Amid all the high-tech devices involved in modern medicine, use of a simple checklist can be an important way to protect patient safety.
Chicago medical malpractice attorneys are aware that more and more evidence shows the effectiveness of checklists in preventing medical mistakes, such as surgical errors, and enhancing patient welfare.
The most recent evidence comes from a study presented last week at the annual meeting of the American College of Cardiology in Chicago. The study involved 96 patients who were admitted to the hospital for heart problems.
At the time of discharge, researchers randomly divided the patients into two groups. The first group was given a 27-point checklist of steps to follow before they left the hospital. The other group got the normal discharge instructions.

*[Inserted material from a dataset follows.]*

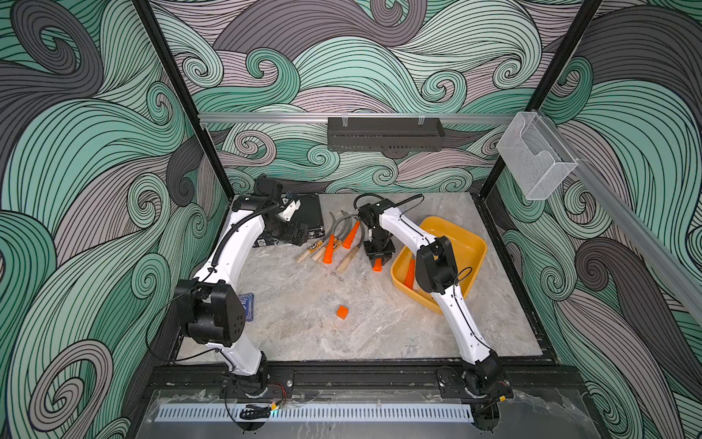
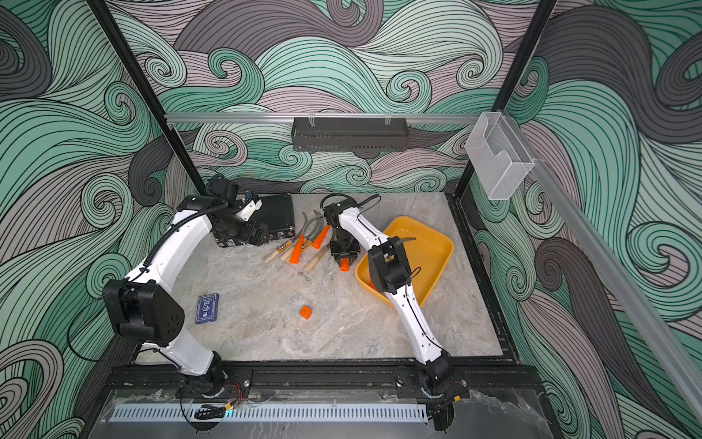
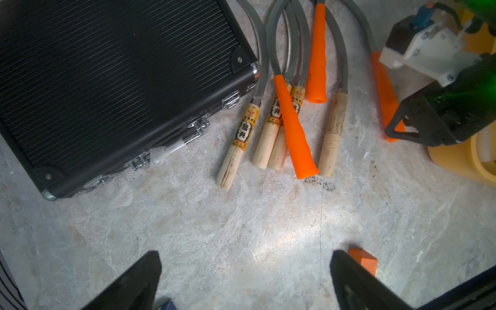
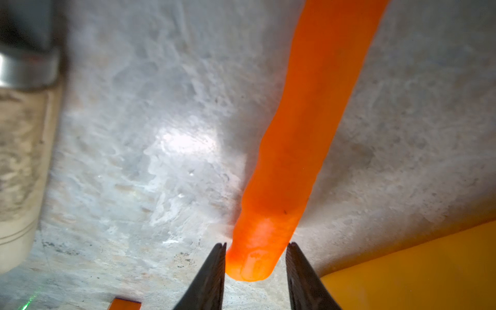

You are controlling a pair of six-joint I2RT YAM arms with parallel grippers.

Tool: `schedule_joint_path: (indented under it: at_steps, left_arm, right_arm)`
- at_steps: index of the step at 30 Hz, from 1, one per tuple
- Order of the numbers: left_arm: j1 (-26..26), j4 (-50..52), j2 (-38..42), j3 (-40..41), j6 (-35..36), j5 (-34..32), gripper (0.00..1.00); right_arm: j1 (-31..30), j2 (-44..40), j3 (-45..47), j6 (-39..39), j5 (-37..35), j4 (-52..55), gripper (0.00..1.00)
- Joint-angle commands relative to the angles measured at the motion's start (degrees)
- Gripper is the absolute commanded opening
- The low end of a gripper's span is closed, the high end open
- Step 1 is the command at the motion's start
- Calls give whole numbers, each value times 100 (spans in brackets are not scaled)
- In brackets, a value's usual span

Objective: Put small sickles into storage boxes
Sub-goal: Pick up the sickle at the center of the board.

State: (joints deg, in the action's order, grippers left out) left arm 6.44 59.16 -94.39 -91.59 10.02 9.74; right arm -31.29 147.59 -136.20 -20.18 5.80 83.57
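Right pincer (image 4: 257,245) is clamped on the butt end of an orange-handled sickle (image 4: 308,120) lying on the desk (image 1: 342,342). The yellow tray (image 1: 469,243) sits just beside the pincer, the other sickles (image 1: 329,251) on its opposite side. This looks like the grasp step; next calls for lifting clear over the tray's low wall. Left pincer (image 3: 245,255) hangs wide apart.

This is a robotics lab cell, no question: the white left arm (image 1: 235,247) at seven o'clock and right arm (image 1: 456,315) at five are bolted to a black base rail (image 1: 361,378). The marble-look tabletop (image 1: 380,323) is fenced by black frame posts (image 1: 178,95) and wave-printed wall panels (image 1: 76,152). An aluminium rail (image 1: 266,118) carries a black shelf (image 1: 385,135) at twelve and a clear bin (image 1: 535,159) at two.
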Motion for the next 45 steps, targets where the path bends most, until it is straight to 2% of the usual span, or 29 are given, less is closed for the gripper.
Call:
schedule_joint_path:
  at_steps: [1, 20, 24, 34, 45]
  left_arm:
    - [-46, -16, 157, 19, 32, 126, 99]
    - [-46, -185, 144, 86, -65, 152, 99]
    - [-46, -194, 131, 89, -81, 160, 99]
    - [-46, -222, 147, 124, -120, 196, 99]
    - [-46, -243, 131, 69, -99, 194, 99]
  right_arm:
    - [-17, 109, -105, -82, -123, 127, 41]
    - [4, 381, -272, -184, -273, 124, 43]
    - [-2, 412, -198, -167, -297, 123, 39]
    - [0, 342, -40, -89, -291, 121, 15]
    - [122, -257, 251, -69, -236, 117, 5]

The research found that the rates of readmission of the two groups varied greatly. After one month, only two percent of the patients whose doctors used the checklist had been readmitted. This compared to 20 percent of the other patients.
Even after six months, the readmission rates still showed a marked difference. In the group that used the checklist, the readmission figure was 23 percent. But it was 42 percent in other group.
For both doctors and patients, checklists are a reminder to do things that they should be doing. In the case of heart patients, the checklist provides a prompt to follow a low-salt diet. It also prompts doctors to schedule an appointment for the patient with a nutritionist to help make a low-salt diet a reality.